■ TASK TO CARRY OUT
Would you retype the whole listing exactly, leaving its pictures out?

INFORMATION SHOWN START

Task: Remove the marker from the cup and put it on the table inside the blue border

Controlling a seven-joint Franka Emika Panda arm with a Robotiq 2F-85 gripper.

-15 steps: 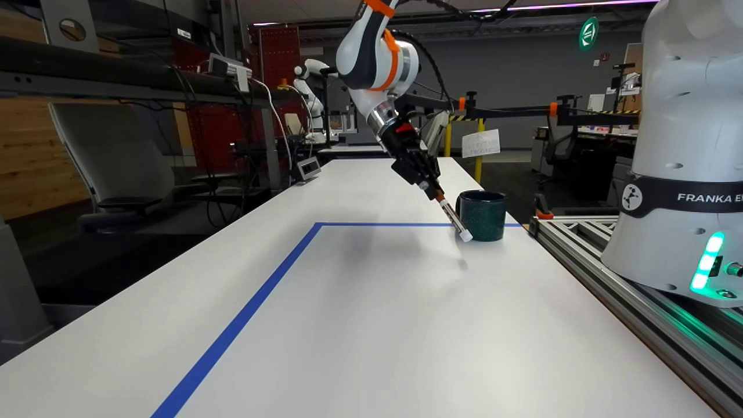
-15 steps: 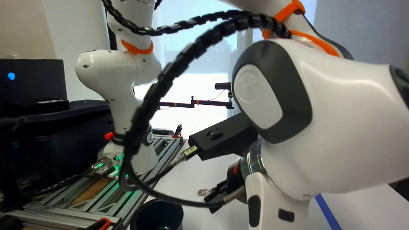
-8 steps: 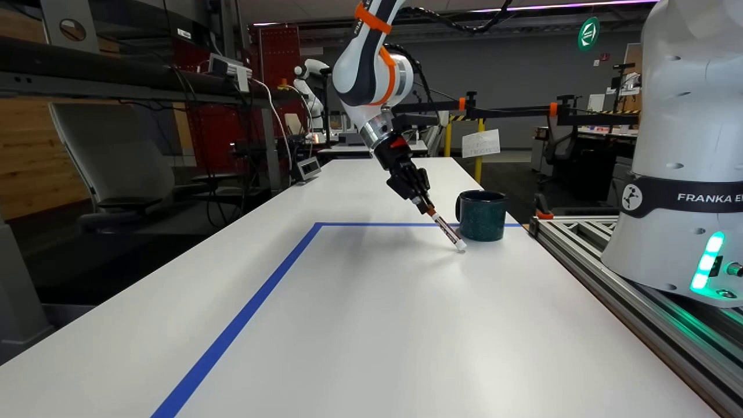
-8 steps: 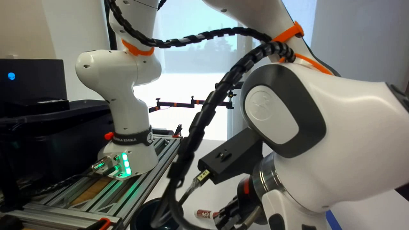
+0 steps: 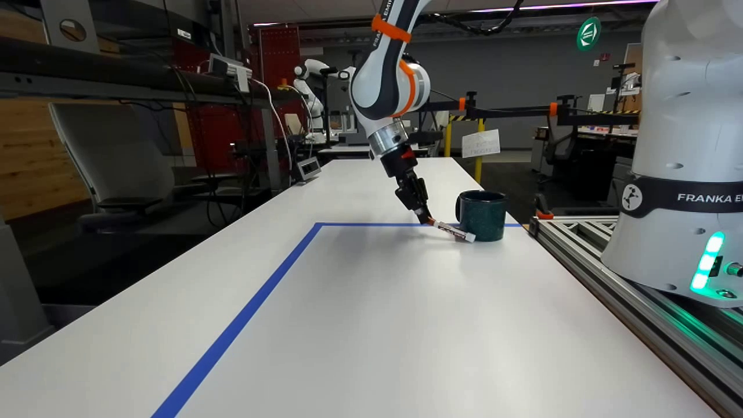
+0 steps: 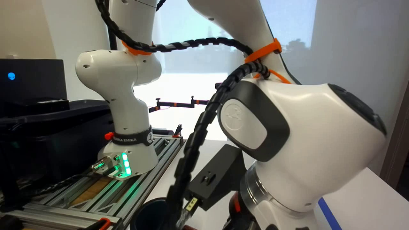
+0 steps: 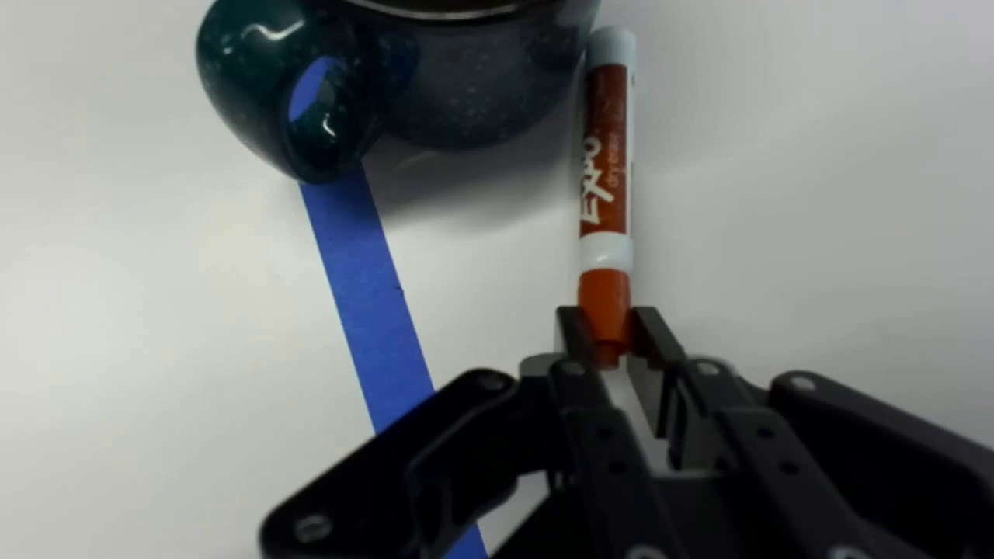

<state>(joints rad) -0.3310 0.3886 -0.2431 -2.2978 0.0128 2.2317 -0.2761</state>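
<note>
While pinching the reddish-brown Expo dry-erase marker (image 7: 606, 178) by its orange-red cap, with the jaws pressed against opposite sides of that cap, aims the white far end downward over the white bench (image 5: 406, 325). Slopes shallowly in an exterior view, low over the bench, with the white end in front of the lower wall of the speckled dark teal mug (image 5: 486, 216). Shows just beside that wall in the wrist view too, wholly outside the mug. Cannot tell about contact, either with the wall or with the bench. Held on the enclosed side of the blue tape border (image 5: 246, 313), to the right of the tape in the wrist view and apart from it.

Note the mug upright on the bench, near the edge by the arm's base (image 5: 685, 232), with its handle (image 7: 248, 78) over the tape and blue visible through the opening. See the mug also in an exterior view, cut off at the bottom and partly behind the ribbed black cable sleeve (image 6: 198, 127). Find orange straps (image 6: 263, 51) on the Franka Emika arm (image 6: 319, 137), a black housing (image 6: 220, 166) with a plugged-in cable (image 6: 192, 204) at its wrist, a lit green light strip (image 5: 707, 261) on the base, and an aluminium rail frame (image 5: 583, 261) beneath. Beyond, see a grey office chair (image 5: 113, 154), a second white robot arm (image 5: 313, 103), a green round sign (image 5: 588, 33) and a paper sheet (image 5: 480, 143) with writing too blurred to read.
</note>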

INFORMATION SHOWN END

■ SOLUTION TO THIS PROBLEM
Task: Remove the marker from the cup and put it on the table inside the blue border

Controlling a seven-joint Franka Emika Panda arm with a Robotiq 2F-85 gripper.

-15 steps: 
-15 steps: 
-8 steps: 
-8 steps: 
+0 steps: 
+0 steps: 
+0 steps: 

<state>(joints rad) -0.3310 0.3886 -0.2431 -2.2978 0.0128 2.2317 -0.2761</state>
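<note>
While pinching the reddish-brown Expo dry-erase marker (image 7: 606, 178) by its orange-red cap, with the jaws pressed against opposite sides of that cap, aims the white far end downward over the white bench (image 5: 406, 325). Slopes shallowly in an exterior view, low over the bench, with the white end in front of the lower wall of the speckled dark teal mug (image 5: 486, 216). Shows just beside that wall in the wrist view too, wholly outside the mug. Cannot tell about contact, either with the wall or with the bench. Held on the enclosed side of the blue tape border (image 5: 246, 313), to the right of the tape in the wrist view and apart from it.

Note the mug upright on the bench, near the edge by the arm's base (image 5: 685, 232), with its handle (image 7: 248, 78) over the tape and blue visible through the opening. See the mug also in an exterior view, cut off at the bottom and partly behind the ribbed black cable sleeve (image 6: 198, 127). Find orange straps (image 6: 263, 51) on the Franka Emika arm (image 6: 319, 137), a black housing (image 6: 220, 166) with a plugged-in cable (image 6: 192, 204) at its wrist, a lit green light strip (image 5: 707, 261) on the base, and an aluminium rail frame (image 5: 583, 261) beneath. Beyond, see a grey office chair (image 5: 113, 154), a second white robot arm (image 5: 313, 103), a green round sign (image 5: 588, 33) and a paper sheet (image 5: 480, 143) with writing too blurred to read.
</note>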

No additional response is required.